**Exercise directions:** Scan the data below for the string "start". Show every line where it turns up.

**Data section:**
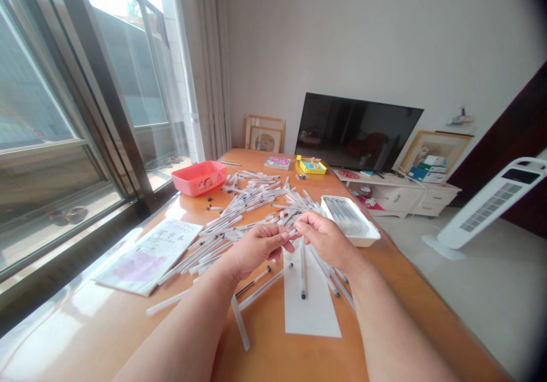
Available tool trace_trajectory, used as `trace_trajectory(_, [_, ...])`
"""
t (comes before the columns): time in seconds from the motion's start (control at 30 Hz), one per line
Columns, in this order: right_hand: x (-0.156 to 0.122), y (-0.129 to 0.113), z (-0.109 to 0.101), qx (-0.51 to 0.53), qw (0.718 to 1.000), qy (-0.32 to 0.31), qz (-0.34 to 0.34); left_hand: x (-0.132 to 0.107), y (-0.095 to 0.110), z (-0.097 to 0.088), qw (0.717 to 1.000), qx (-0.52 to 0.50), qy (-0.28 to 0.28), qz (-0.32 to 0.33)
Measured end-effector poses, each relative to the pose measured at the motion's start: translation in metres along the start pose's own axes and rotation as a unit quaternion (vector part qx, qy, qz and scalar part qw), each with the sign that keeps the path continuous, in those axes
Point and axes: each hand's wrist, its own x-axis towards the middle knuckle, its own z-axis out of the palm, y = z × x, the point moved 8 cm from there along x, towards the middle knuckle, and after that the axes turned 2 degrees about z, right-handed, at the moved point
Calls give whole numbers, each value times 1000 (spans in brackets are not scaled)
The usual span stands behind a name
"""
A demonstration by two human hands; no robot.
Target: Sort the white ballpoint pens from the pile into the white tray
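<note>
My left hand (256,248) and my right hand (325,239) meet above the middle of the wooden table (384,291), fingers pinched together around a small pen part (292,234) that is mostly hidden. A big scatter of white pens (252,199) covers the table beyond the hands. Under them lies a white sheet of paper (314,308) with one pen (302,268) on it. A white tray (351,220) holding several pens sits just right of my right hand.
A pink plastic basket (200,178) stands at the far left of the table, a printed sheet (149,254) near the window side. A yellow box (311,167) and a booklet (277,162) lie at the far edge. Beyond are a TV (356,132), a low cabinet and a white fan (491,202).
</note>
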Motion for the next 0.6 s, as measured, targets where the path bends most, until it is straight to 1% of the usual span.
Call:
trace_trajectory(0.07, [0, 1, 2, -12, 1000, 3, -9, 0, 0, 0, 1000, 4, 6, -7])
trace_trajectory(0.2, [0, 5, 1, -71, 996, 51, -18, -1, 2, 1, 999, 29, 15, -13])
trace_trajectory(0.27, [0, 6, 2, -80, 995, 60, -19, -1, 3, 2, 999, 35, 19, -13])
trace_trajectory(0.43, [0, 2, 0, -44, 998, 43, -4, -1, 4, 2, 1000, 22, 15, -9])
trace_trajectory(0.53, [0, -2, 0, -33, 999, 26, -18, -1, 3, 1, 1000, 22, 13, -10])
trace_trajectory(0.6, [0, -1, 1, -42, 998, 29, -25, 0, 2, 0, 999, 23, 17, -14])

**Task output:**
t (comes before the columns): time in seconds from the motion's start (control at 30 Hz), one per line
Measured end-effector poses, each relative to the pose measured at the motion's start: translation in metres along the start pose's own axes and rotation as a unit quaternion (vector part qx, qy, qz and scalar part qw), each with the sign that keeps the path continuous, in those axes

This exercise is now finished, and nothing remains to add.